In total, the buyer, identified only as "anonymous," has disbursed a little over $6 million including commission.

According to Christie's, the letter dethroned Abraham Lincoln letter which sold for $3.4 million (commission included) in April of 2008.

Crick's family had announced early this year the auctioning of the Nobel Prize winner's medal, the accompanying diploma and other items. At the time they explained that a portion of the proceeds would benefit research institutions in the United States and United Kingdom.

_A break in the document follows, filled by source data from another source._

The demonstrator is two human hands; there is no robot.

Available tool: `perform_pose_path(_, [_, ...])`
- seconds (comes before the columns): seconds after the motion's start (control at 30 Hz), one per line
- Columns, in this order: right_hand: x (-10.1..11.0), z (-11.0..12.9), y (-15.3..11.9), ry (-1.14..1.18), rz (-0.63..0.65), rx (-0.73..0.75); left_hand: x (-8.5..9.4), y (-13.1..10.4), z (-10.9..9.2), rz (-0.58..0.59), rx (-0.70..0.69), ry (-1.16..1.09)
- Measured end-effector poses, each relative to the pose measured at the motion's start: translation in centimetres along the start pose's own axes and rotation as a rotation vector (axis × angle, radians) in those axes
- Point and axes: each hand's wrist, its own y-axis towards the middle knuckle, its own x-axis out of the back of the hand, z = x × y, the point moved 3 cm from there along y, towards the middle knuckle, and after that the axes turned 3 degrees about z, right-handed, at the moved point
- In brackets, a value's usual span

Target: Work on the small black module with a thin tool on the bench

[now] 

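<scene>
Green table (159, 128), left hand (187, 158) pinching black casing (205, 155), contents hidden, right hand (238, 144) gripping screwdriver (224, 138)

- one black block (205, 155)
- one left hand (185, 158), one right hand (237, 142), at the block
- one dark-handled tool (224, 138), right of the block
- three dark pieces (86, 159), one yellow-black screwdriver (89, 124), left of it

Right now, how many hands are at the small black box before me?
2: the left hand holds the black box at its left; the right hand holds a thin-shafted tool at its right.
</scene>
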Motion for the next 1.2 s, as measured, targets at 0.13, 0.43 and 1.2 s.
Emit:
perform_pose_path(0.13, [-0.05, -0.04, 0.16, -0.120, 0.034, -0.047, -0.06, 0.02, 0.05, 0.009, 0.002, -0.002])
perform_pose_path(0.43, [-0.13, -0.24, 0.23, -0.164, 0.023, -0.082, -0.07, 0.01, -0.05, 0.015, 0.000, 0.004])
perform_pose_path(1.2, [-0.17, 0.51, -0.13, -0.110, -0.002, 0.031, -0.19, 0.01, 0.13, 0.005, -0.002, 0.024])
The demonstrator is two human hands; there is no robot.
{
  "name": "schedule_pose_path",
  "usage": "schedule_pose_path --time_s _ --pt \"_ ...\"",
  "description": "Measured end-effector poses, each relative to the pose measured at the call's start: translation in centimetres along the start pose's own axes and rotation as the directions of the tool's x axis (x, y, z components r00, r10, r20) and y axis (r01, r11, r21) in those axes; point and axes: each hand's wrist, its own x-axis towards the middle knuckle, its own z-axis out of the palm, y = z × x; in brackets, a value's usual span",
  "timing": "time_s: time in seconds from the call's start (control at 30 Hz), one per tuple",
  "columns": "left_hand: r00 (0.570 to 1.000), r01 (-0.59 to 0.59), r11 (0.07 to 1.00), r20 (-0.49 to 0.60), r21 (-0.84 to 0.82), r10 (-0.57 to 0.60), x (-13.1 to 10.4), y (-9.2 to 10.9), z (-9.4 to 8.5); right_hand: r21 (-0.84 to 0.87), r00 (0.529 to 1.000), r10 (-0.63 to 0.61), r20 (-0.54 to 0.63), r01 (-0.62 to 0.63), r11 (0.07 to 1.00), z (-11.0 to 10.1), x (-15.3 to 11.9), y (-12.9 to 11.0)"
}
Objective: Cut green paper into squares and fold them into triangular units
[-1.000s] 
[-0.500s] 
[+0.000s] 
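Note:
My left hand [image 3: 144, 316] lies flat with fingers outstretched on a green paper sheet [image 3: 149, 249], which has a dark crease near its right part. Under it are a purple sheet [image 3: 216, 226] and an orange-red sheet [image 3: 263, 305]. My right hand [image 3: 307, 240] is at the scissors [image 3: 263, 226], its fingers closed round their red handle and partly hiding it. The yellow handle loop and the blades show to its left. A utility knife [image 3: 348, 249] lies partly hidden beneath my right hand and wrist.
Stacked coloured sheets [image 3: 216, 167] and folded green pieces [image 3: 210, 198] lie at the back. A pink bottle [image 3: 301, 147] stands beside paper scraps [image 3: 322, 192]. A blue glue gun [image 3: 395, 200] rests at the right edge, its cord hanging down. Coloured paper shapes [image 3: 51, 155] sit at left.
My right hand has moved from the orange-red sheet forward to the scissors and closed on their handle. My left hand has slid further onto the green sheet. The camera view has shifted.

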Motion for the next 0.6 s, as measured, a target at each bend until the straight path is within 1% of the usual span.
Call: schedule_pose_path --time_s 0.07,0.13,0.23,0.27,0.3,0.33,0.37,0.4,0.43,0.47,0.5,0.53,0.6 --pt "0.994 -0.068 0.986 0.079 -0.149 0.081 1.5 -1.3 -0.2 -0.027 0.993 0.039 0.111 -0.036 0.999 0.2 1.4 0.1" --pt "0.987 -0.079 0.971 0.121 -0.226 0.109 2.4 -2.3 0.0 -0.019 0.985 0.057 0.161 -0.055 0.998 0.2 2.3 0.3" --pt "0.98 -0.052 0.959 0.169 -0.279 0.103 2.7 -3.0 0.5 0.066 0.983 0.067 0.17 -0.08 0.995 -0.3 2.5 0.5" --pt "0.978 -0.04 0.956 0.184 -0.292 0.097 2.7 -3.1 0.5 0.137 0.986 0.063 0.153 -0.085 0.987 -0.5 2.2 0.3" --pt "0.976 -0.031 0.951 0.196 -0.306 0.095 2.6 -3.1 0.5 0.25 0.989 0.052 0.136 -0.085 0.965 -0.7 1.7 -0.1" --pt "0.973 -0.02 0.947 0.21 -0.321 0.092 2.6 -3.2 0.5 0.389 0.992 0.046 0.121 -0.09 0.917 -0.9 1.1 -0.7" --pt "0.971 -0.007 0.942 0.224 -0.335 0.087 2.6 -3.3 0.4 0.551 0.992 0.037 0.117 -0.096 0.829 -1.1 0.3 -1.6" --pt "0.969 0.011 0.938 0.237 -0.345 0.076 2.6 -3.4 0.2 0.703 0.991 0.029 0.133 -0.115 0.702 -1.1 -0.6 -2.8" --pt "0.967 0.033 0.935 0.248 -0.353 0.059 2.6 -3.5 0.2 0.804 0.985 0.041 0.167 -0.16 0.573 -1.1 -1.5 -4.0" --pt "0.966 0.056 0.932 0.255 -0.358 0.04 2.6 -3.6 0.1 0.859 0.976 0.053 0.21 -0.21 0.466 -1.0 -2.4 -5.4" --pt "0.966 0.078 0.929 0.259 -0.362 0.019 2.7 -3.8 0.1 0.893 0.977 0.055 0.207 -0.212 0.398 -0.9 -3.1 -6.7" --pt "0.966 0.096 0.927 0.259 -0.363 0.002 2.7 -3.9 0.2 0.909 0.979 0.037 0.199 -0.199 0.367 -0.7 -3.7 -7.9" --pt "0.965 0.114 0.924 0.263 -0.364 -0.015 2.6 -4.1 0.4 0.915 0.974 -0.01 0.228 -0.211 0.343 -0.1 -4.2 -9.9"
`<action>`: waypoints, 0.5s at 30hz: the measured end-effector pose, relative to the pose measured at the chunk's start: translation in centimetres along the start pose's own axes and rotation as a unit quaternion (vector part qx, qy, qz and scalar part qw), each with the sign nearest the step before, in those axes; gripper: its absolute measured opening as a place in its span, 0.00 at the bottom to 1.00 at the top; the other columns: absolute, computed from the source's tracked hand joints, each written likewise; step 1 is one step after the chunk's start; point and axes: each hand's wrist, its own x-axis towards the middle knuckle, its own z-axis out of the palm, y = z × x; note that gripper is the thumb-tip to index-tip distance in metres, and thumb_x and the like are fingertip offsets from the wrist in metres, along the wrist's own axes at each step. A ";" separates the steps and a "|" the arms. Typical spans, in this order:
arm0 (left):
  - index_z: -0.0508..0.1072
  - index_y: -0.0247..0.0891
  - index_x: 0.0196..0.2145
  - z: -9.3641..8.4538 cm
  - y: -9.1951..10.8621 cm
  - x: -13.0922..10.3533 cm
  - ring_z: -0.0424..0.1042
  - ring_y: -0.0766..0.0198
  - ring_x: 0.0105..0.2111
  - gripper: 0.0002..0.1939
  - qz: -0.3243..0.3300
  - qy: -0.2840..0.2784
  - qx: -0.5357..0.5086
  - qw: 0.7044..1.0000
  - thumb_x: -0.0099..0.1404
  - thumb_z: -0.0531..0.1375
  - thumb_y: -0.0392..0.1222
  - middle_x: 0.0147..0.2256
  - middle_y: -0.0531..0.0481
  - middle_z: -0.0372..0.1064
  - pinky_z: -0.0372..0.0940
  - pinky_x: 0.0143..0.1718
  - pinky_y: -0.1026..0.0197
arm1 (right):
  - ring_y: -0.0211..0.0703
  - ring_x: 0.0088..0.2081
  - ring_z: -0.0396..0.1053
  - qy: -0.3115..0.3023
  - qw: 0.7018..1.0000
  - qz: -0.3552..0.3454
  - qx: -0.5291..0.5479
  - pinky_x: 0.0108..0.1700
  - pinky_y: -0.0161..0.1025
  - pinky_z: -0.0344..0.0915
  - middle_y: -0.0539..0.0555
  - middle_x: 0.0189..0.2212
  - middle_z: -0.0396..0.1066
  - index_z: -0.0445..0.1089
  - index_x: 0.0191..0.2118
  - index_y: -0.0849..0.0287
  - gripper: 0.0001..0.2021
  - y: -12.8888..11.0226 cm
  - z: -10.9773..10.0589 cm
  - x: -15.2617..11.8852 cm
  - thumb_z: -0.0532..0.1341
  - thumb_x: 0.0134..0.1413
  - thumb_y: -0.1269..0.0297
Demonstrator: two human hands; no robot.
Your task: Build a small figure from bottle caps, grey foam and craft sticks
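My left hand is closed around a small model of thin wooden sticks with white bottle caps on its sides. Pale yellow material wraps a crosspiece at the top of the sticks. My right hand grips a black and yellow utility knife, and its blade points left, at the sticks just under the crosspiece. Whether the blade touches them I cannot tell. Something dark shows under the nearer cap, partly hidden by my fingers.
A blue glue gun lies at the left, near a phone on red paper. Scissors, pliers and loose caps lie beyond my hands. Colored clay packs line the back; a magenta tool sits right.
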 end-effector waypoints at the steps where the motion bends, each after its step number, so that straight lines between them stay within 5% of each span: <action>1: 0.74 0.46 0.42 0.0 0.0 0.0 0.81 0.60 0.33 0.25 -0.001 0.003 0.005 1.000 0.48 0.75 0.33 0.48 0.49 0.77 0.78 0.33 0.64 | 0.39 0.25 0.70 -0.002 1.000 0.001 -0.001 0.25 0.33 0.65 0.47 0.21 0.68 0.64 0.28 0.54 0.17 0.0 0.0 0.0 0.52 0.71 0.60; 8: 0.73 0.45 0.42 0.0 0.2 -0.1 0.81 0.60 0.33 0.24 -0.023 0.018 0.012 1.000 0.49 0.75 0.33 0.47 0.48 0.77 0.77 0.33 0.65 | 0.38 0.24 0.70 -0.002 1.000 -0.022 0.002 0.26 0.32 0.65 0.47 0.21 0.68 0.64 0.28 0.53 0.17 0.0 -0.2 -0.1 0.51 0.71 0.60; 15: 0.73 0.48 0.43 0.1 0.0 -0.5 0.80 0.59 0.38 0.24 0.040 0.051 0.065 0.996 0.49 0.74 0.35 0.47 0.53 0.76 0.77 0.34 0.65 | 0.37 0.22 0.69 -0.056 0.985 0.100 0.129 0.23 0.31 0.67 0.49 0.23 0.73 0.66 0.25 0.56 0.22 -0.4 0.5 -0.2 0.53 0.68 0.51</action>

Today off went the 60-year-old letter Francis wrote to his son, Michael, about DNA's double-helix structure, weeks before the Nobel Prize-winning discovery was revealed to the world. Tomorrow (Thursday) it is expected that the molecular biologist's 1962 Nobel Prize medal in physiology or medicine goes on sale as well.

Heritage Auctions, the institution carrying out the auction, estimates it could pocket over $500,000.

In the letter sold today, the biologist describes his discovery of the structure of DNA as something "beautiful."

Crick and his friend and colleague James Watson discovered the copying mechanism "by which life comes from life."

The letter even includes a simple sketch of DNA's double helix structure.

According to Fox News, the seven-page letter concludes in a paternal tone: "Read this carefully so that you will understand it. When you come home we will show you the model. Lots of love, Daddy."

Crick's son, Michael, was 12 when he received the letter in his board school.

His father, together with Watson and Maurice Wilkins went on to receive the Nobel Prize for their discovery.

Crick died at the age of 88. He spent the final decades of his career doing brain research at the Salk Institute, where he accepted a professorship role in 1977.